• **Exercise brief**: Print nothing but the lines from the start of the listing below through the line that contains "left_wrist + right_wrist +". Do not include the pictures.

• **Records provided**:
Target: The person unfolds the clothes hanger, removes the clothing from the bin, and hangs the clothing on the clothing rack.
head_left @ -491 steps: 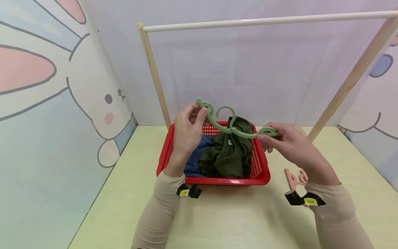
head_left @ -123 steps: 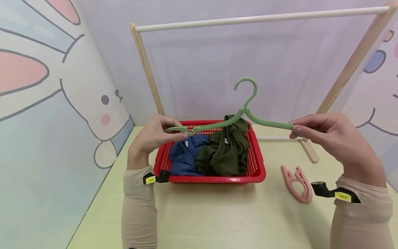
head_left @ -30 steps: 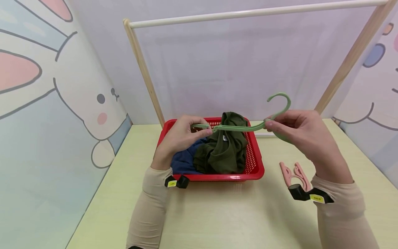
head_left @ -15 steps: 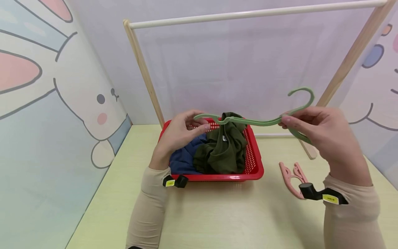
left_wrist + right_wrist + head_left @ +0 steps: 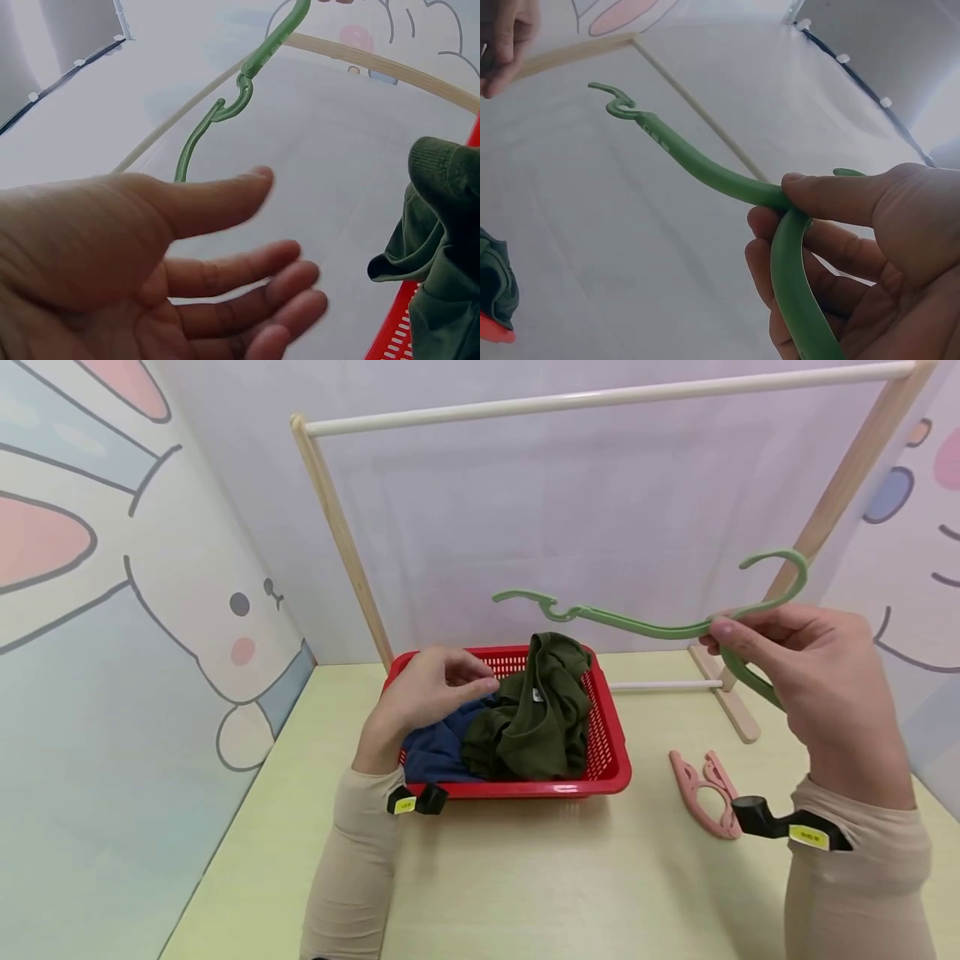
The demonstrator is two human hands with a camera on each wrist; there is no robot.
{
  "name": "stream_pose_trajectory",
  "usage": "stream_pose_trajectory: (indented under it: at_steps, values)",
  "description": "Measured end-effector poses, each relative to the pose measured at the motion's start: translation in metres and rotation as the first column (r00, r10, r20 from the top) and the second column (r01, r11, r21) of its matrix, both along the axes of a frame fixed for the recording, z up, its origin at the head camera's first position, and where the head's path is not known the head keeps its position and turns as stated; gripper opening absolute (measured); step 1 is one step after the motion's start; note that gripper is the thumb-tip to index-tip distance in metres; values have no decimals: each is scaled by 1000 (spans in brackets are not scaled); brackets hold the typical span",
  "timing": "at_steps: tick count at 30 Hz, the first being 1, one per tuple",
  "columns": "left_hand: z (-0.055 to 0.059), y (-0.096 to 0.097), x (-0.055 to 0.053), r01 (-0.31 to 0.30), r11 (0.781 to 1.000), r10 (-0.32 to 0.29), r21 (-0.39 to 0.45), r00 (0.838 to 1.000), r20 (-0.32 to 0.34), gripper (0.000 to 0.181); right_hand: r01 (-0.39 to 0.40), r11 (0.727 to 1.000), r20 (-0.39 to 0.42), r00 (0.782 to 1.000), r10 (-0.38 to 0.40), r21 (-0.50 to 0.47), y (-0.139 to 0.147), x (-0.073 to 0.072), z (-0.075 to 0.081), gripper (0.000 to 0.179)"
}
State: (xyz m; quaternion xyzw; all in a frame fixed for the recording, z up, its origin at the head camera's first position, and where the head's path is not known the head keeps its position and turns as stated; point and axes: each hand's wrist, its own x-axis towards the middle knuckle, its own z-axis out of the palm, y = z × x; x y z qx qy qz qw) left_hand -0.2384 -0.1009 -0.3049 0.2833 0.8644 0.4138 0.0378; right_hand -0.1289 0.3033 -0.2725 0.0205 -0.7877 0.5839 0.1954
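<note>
My right hand [image 5: 825,677] pinches a green folding hanger [image 5: 637,625] near its centre joint, below the hook. One arm of the hanger reaches left above the basket; the other slants down past my palm, as the right wrist view shows. My left hand [image 5: 438,685] hovers over the left part of the red basket [image 5: 525,789], fingers loosely bent and holding nothing. In the left wrist view the left fingers [image 5: 225,315] are apart from the hanger. A dark green garment [image 5: 543,718] and a blue garment [image 5: 442,747] lie bunched in the basket.
A folded pink hanger [image 5: 705,797] lies on the table [image 5: 525,877] right of the basket. Behind stands a rack with a white top rail [image 5: 600,399], wooden posts [image 5: 341,535] and a wooden foot [image 5: 738,714]. Walls with rabbit drawings stand at both sides.
My left hand has let go of the hanger's end and lowered slightly. My right hand has carried the hanger right and up, its left arm now tilted upward.
</note>
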Motion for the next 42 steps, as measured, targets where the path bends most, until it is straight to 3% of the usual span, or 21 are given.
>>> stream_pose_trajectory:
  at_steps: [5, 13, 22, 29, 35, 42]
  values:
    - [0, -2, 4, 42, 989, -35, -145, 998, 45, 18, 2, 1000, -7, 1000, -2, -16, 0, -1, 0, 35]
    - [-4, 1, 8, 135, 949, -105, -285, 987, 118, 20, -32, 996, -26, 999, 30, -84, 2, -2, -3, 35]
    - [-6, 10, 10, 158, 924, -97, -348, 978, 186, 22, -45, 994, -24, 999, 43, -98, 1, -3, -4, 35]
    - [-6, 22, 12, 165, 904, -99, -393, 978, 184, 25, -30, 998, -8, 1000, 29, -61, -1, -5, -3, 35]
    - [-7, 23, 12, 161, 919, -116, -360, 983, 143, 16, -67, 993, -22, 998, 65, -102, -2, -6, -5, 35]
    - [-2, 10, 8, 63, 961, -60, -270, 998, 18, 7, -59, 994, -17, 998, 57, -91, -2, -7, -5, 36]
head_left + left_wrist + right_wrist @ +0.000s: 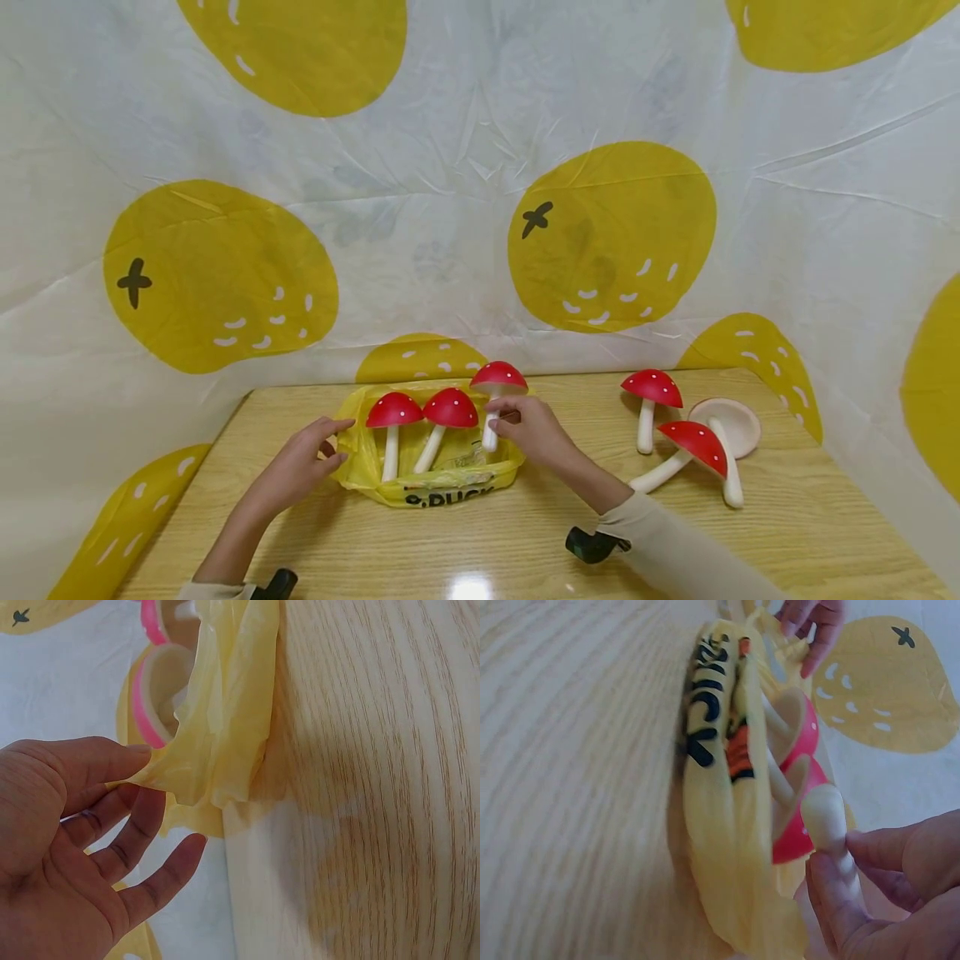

• **Output of the exercise**:
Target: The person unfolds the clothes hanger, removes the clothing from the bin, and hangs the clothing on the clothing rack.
head_left @ -491 steps: 
head_left @ -123 steps: 
head_left @ -30 steps: 
head_left @ -15 steps: 
left_wrist + right_wrist + head_left @ +0 steps: 

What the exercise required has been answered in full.